C’est à table que le Dom Pérignon va montrer ses belles qualités. Le chef qui officie en cuisine est Tsuyoshi Miyazaki, second du célèbre restaurant « Passage 53″. Il a écrit pour lui-même les principaux ingrédients du menu sur un papier où se mêlent le japonais, le français et l’anglais. Par malheur, j’ai perdu toutes les photos du repas, par une manipulation que je n’arrive pas à comprendre, aussi ce menu, seul élément que j’ai conservé, est-il approximatif, car non corrigé par les photos, supports de mémoire :
cerfeuil, tubéreuse en croquette avec sauce à la truffe / foie gras, clémentine, vanille brioche / brandade de morue, pomme de terre, fleurs, ciboulette thaï / huître, mascarpone, algues, émulsion, sauce « cristomarine », mini-oseille / pasta d’aubergine, caviar, pois chiche, jus haddock, huile noisette / maquereau, noisette muscade, pachoi fromage blanc, raifort, cresson moutarde / endive braisée, épices, sauce abricot séché, huile de menthe / lotte, crème, panais en purée, huile, épinard, orange / topinambour fumé, ravioli, bouillon de peau de topinambour, truffe noire / canard colvert, sauce salmis, Tatin de pomme, poivre noir / tourte de colvert, truffe noire, oignon, sauce truffe / biscuit fourré à la truffe, glace à la truffe.
Ce menu est un chef d’œuvre de délicatesse mise au service d’une profusion frisant l’excès de produits rares. Le chef s’en est sorti avec une remarquable élégance. Les plats les plus extraordinaires sont le cromesquis à la chaude sauce de truffe, l’huître très iodée, le maquereau et le colvert. Le dessert fait aussi partie des merveilles.
Le Dom Pérignon 1962 prend de plus en plus d’étoffe, devient pulpeux avec de belles notes de crème de citron. Comme il s’est asséché assez vite, il faut ouvrir un Champagne Krug Grande Cuvée demi-bouteille très jeune. Ce champagne est agréable, mais on mesure l’extrême distance qui le sépare d’un champagne ancien qui a développé des complexités qu’il n’aurait qu’avec plus de quarante ans.

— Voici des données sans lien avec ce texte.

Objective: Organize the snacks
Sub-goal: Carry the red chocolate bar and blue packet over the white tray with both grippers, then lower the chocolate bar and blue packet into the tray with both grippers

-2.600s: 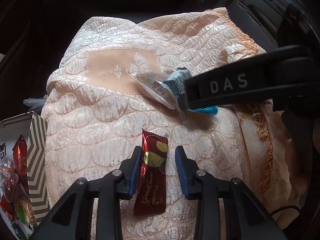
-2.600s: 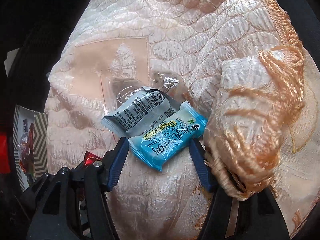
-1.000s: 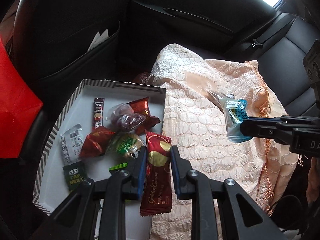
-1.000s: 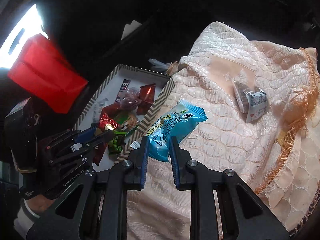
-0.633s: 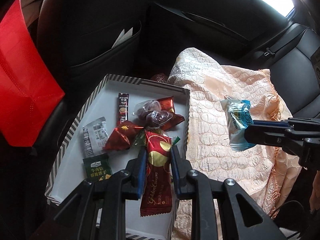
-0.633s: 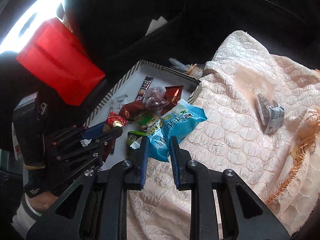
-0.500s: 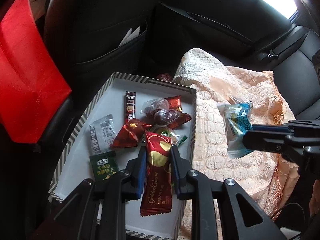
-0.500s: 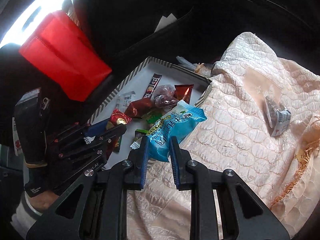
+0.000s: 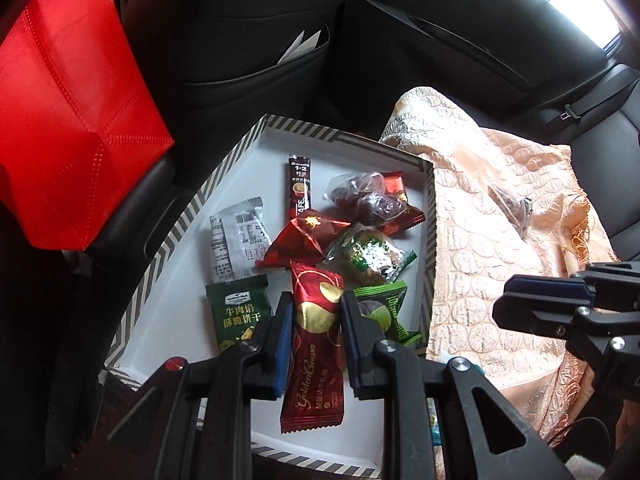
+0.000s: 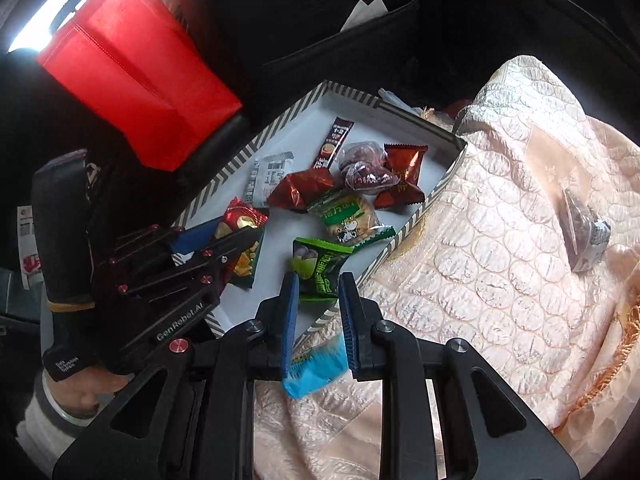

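My left gripper (image 9: 316,298) is shut on a dark red wafer packet (image 9: 314,360) and holds it over the near part of the striped box (image 9: 348,136). From the right wrist view, that gripper (image 10: 224,232) sits over the box's left side with the packet's red top (image 10: 240,216) showing. My right gripper (image 10: 318,278) hovers above the box's near rim (image 10: 404,232). A blue snack packet (image 10: 316,368) is caught low between its fingers, blurred. In the left wrist view the right gripper (image 9: 502,310) enters from the right over the cloth. Several wrapped snacks lie in the box.
A peach quilted cloth (image 10: 500,240) covers the car seat right of the box, with a clear-and-grey packet (image 10: 584,232) lying on it. A red bag (image 9: 68,120) stands left of the box. Behind are a dark seat back and its pocket (image 9: 304,44) with papers.
Both grippers have moved left from the cloth to over the box. The blue packet, which stuck up past the right fingertips, now sits low between the fingers.
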Tool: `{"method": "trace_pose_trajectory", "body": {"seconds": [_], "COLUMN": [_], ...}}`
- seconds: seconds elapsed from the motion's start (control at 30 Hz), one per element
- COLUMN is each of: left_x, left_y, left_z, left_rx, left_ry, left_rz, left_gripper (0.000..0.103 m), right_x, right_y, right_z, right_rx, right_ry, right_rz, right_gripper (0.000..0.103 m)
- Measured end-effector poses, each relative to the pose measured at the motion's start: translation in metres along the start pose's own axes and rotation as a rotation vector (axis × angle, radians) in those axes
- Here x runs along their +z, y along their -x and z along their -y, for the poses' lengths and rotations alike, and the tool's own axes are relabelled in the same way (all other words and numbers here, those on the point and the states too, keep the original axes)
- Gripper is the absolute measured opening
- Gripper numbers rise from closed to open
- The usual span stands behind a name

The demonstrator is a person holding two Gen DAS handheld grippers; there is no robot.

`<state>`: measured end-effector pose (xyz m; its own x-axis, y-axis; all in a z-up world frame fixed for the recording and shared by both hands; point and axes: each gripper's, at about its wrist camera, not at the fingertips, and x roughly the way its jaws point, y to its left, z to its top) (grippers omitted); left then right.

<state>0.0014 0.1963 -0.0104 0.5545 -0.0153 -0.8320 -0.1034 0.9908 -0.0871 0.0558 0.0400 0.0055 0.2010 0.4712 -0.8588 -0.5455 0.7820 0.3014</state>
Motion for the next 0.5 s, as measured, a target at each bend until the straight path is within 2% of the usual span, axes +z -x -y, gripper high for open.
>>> {"method": "trace_pose_trajectory", "body": {"seconds": [0.1, 0.2, 0.37, 0.43, 0.5], "left_x": [-0.002, -0.005, -0.008, -0.007, -0.008], "left_y": [-0.004, -0.006, -0.008, -0.007, -0.007], "left_z": [0.0, 0.001, -0.001, -0.001, 0.0], "left_rx": [0.002, 0.002, 0.002, 0.001, -0.001], "left_ry": [0.0, 0.001, 0.012, 0.01, 0.009], "left_rz": [-0.01, -0.014, -0.021, -0.021, -0.021], "left_gripper": [0.025, 0.025, 0.025, 0.025, 0.025], "right_x": [-0.003, -0.011, -0.041, -0.052, -0.057], "right_y": [-0.007, -0.018, -0.037, -0.045, -0.05], "right_z": [0.004, 0.006, 0.02, 0.027, 0.034], "right_rx": [-0.001, 0.007, -0.013, -0.005, 0.03], "right_ry": [-0.007, 0.009, -0.038, -0.084, -0.145], "right_rz": [-0.02, -0.096, -0.194, -0.218, -0.206], "right_gripper": [0.019, 0.02, 0.02, 0.028, 0.041]}}
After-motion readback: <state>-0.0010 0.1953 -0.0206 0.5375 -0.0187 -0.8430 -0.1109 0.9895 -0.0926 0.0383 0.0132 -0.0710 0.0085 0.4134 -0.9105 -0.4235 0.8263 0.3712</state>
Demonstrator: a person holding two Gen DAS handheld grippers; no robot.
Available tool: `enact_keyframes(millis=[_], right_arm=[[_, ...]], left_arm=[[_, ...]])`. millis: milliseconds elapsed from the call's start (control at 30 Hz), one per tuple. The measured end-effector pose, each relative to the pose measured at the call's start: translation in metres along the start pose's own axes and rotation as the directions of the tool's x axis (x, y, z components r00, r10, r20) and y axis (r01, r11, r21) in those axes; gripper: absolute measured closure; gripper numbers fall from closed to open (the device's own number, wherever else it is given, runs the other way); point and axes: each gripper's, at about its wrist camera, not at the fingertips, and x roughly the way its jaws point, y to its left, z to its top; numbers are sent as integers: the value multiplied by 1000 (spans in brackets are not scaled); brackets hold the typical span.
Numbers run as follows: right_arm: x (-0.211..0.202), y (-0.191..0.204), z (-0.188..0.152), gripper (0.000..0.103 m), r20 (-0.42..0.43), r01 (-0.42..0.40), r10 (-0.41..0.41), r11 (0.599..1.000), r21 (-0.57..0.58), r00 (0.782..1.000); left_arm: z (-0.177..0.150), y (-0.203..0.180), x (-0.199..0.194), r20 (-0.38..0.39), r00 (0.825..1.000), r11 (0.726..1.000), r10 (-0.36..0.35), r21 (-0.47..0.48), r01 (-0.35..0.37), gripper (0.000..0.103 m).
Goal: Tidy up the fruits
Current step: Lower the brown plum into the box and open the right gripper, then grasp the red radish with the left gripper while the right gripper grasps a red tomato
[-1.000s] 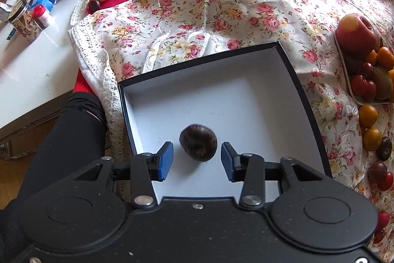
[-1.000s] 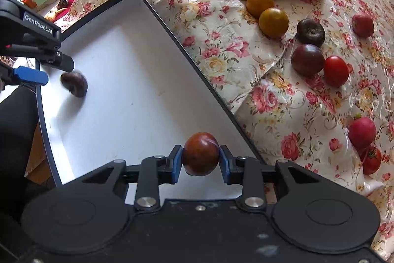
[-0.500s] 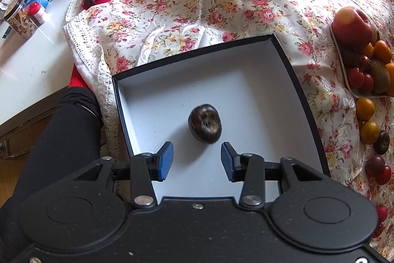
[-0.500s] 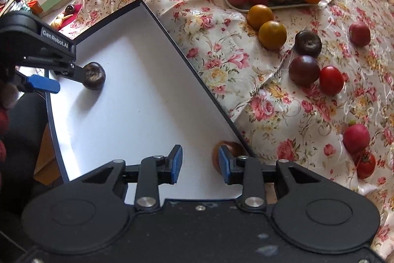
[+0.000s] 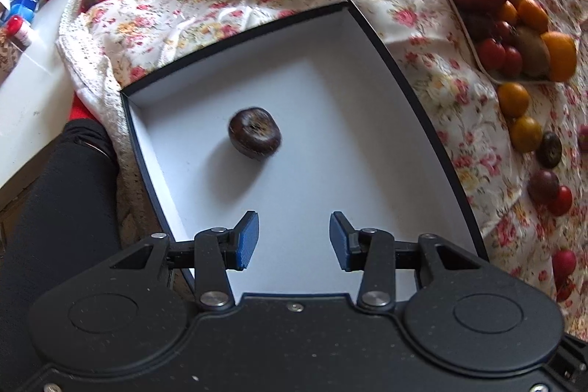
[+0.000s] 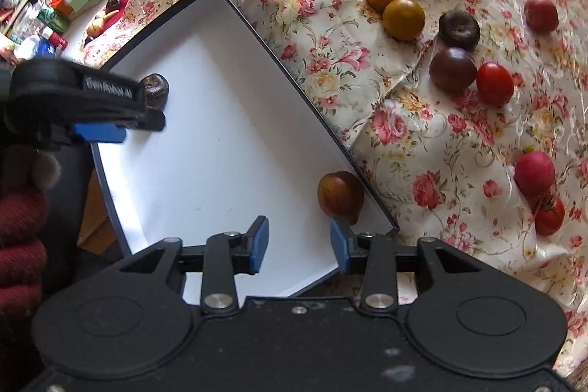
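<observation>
The left wrist view looks straight down into the white-floored box (image 5: 330,135) and shows one dark tomato (image 5: 254,133) lying stem-scar up on its floor, at about 11 o'clock from the left gripper (image 5: 294,241). The reddish-brown tomato (image 6: 340,196) does not appear there; only the right wrist view shows it, resting against the box's right wall (image 6: 294,72) near the near corner, at roughly 1 o'clock from the right gripper (image 6: 298,247).

Outside the box, on the floral tablecloth (image 6: 422,142), loose fruit lies scattered at 1 to 3 o'clock: two orange tomatoes (image 6: 403,18), two dark ones (image 6: 453,67), several red ones (image 6: 494,84). A tray (image 5: 474,50) heaped with an apple, kiwi and orange sits farther off at 1 o'clock. In the right wrist view the left gripper's black body partly hides the dark tomato.

Both grippers hover low over the near end of the box, tilted forward. The left gripper's blue pads (image 5: 247,240) stand wide apart with nothing between them. The right gripper's pads (image 6: 258,245) are likewise spread, gripping nothing; the reddish-brown tomato lies just beyond the right pad.
</observation>
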Motion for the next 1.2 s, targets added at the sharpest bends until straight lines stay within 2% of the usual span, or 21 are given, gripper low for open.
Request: enact_keyframes(millis=[100, 267, 400, 600, 700, 767, 833, 1000, 1100, 1200], right_arm=[[-6, -10, 2, 60, 0, -8, 8, 999, 34, 1000], [-27, -33, 14, 60, 64, 18, -23, 996, 82, 998], [-54, -70, 29, 53, 132, 55, -77, 984, 168, 988], [-87, -132, 49, 52, 184, 184, -238, 945, 269, 954], [-86, -152, 55, 51, 149, 283, -325, 927, 245, 934], [-78, -161, 51, 51, 101, 334, -358, 921, 200, 928], [-71, -170, 42, 51, 62, 340, -353, 926, 165, 933], [-52, -189, 18, 52, -3, 230, -234, 952, 204, 972], [-37, -187, 11, 52, -53, 224, -218, 956, 190, 975], [-31, -184, 9, 52, -49, 212, -206, 959, 188, 977]], left_arm=[[-4, -5, 0, -5, 1000, 1000, -10, 27, 10, 53], [-7, -15, -3, 6, 1000, 997, -3, 75, 3, 53], [-11, -25, -7, 24, 1000, 993, -4, 122, 1, 53], [-19, -46, -8, 30, 998, 986, -49, 162, 44, 53], [-25, -59, -7, 30, 997, 982, -65, 180, 59, 53], [-29, -69, -6, 29, 997, 978, -78, 198, 70, 53], [-33, -79, -4, 28, 996, 973, -88, 215, 80, 53], [-42, -94, 0, 32, 995, 965, -98, 248, 87, 53], [-45, -94, -3, 61, 993, 961, -102, 262, 83, 53], [-43, -90, -4, 67, 992, 966, -111, 241, 92, 53]])
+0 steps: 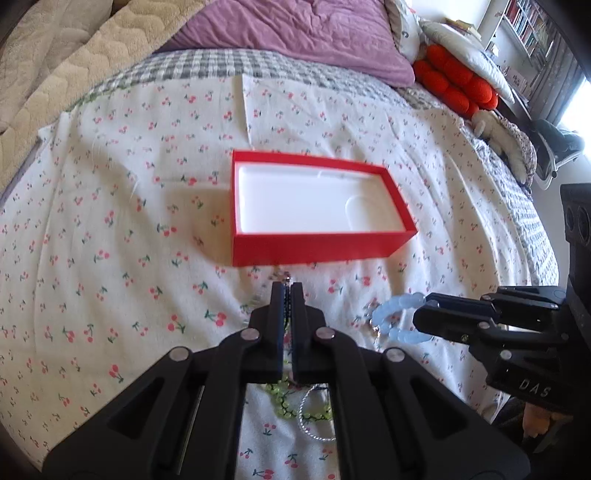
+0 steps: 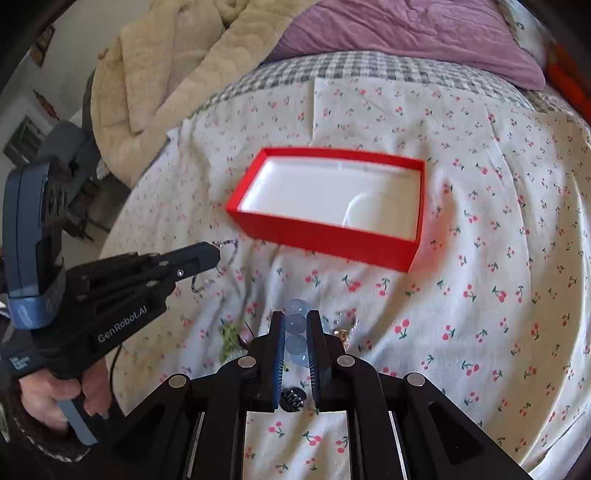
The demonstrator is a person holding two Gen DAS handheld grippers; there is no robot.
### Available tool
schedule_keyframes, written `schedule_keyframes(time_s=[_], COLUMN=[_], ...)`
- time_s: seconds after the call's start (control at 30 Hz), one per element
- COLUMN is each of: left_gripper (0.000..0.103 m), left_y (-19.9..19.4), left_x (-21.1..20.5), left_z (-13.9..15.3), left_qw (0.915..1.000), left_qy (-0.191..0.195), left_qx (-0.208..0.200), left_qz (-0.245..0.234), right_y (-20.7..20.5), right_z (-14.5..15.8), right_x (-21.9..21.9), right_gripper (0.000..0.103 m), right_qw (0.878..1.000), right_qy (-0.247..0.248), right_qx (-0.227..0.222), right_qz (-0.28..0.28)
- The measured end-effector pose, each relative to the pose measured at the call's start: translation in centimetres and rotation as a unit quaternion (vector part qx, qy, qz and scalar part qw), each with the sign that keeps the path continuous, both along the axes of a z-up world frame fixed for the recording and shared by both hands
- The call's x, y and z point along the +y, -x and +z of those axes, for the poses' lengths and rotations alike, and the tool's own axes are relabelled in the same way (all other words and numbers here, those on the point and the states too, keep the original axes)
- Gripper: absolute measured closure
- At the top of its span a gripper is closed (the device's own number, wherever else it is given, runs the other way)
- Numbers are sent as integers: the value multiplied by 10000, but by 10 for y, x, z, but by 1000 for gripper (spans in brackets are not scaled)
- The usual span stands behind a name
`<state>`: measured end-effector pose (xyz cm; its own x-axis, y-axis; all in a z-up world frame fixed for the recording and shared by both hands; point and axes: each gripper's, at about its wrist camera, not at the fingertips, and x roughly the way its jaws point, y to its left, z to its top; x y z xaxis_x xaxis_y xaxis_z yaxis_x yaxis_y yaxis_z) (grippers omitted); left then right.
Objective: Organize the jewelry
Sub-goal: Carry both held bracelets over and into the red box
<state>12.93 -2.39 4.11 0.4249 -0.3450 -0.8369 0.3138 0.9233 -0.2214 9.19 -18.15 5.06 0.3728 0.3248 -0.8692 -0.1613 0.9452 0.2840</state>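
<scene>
An open red box with a white empty inside lies on the cherry-print bedsheet. My left gripper is shut on a thin silver chain necklace, which dangles from its tip in front of the box. My right gripper is shut on a pale blue bead bracelet, right of the left gripper and nearer than the box. A green bead bracelet and a silver ring-shaped bangle lie on the sheet under the left gripper.
A small black round piece and some gold-coloured jewelry lie under the right gripper. A purple pillow, a beige blanket and red cushions are at the bed's far side.
</scene>
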Motion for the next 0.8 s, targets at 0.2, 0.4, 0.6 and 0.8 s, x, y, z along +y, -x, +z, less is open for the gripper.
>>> schedule_keyframes(time_s=[0.2, 0.4, 0.6, 0.8], left_gripper=[100, 99, 99, 99], left_y=[-14, -35, -58, -79], left_x=[-3, -19, -31, -19], left_z=[18, 28, 22, -11], left_qw=[9991, 9966, 9929, 9965], left_qy=[384, 782, 1140, 750], left_qx=[-149, -278, -334, -222], left_qz=[8, -24, -33, 309], right_y=[-13, -32, -52, -67], right_z=[21, 39, 44, 32], right_x=[-17, -30, -38, -33], right_gripper=[91, 91, 91, 91], right_qw=[9988, 9948, 9897, 9908], right_qy=[-331, -601, -630, -493], right_qx=[-222, -546, -872, -836], right_qz=[-284, -618, -944, -946])
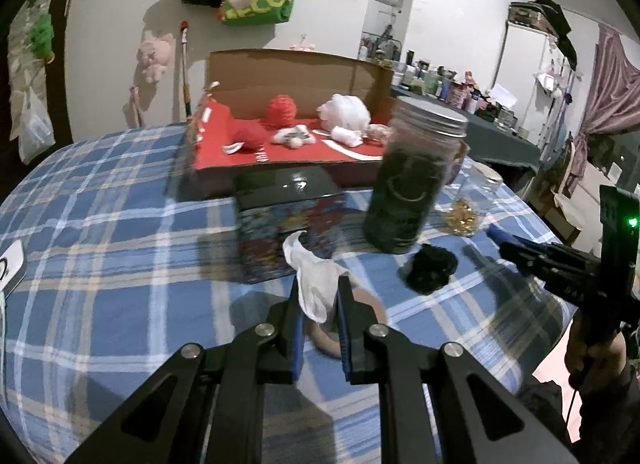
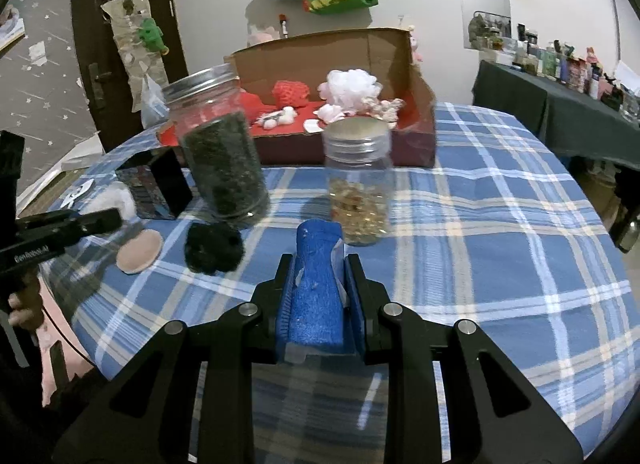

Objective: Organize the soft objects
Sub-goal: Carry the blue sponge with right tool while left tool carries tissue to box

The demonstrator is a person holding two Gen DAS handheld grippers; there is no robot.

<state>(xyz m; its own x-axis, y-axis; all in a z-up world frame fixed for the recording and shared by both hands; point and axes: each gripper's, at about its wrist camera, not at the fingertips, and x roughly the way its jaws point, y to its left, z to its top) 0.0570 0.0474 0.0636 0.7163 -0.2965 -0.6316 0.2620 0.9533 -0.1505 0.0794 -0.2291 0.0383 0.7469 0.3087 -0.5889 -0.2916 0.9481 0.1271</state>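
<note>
My left gripper is shut on a crumpled white cloth, held above the blue plaid tablecloth. My right gripper is shut on a blue foam sponge that sticks out past its fingertips. An open cardboard box with a red lining stands at the back. It holds red yarn pieces and a white puff. A black fluffy piece lies on the cloth left of the right gripper, beside a round beige pad.
A tall jar of dark contents and a small jar of yellow bits stand before the box. A colourful tin sits ahead of the left gripper. A dark table crowded with bottles stands at the right.
</note>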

Tomo apporte un verre de vin rouge et sans hésiter j’affirme par le seul parfum, bourgogne et j’ajoute domaine de la Romanée Conti. Un tel parfum, ça ne s’invente pas. En bouche, je pense années 80. Situer le vin du domaine est plus difficile. Il s’agit de La Tâche Domaine de la Romanée Conti 1978. Le vin est absolument superbe. Il a tout ce que j’aime des vins de la Romanée Conti, le sel intense, une personnalité raffinée. Il s’accorde très bien avec le maquereau, le colvert et la truffe en croûte, mais aucun plat n’apporte réellement un supplément d’âme car il vogue au sommet. Il est loin de La Tâche 1962 légendaire que j’ai bue avec Tomo, mais il boxe dans une belle catégorie. Son élégance et sa subtilité sont spectaculaires.
Assez rapidement, nous avons aussi essayé les différents plats avec le Château d’Yquem 1949. Sa couleur est d’un or orangé. Son nez est riche et évocateur de milliers d’arômes. En bouche le vin est lourd, riche, d’une plénitude absolue. Dans toutes les associations, il est trop puissant pour les plats qu’il domine. Il faut le boire seul et ce qui me frappe, c’est que ce vin est totalement parfait, impression que j’ai souvent avec les très vieux Yquem de grandes années. On pourrait critiquer tel ou tel aspect du champagne ou du bourgogne, mais avec Yquem, c’est impossible. Il a atteint une telle cohérence qu’il paraît d’une solidité indestructible et irréprochable.
Ce repas est impressionnant. Tomo a voulu compenser de récentes expériences et il l’a fait plus que brillamment. Tout fut raffiné. Classer les vins serait difficile mais je ne peux m’empêcher d’avoir un petit faible pour La Tâche. Tomo a été brillant et généreux. Ouvrons vite d’autres merveilles.